Nothing but the lines below, from the first through the line containing "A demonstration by", should be set down, each one exactly and without pictures.

# Provided material
-- Opening Marker --
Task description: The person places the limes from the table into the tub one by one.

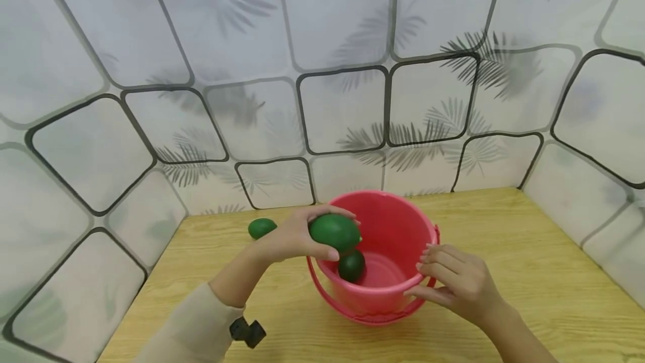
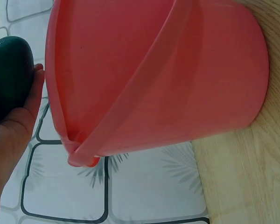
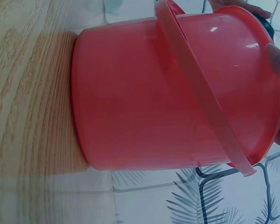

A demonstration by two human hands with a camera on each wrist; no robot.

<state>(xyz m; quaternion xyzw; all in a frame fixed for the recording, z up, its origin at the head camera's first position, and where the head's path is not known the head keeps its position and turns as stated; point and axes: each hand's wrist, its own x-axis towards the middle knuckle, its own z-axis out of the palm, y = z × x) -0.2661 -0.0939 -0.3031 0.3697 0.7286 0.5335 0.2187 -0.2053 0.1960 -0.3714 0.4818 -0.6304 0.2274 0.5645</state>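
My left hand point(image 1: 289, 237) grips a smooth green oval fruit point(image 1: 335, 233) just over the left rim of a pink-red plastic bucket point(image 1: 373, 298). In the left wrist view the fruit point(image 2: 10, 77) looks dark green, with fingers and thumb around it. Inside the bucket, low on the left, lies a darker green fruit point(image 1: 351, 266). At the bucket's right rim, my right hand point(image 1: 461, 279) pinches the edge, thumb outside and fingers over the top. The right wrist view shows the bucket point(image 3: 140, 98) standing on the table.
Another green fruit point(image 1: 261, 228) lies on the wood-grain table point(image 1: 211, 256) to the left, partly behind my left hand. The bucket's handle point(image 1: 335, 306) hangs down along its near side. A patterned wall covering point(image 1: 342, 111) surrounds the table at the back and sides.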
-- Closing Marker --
# Exercise result
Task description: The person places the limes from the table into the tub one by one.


A demonstration by two human hands with a camera on each wrist; no robot.

No further output is expected.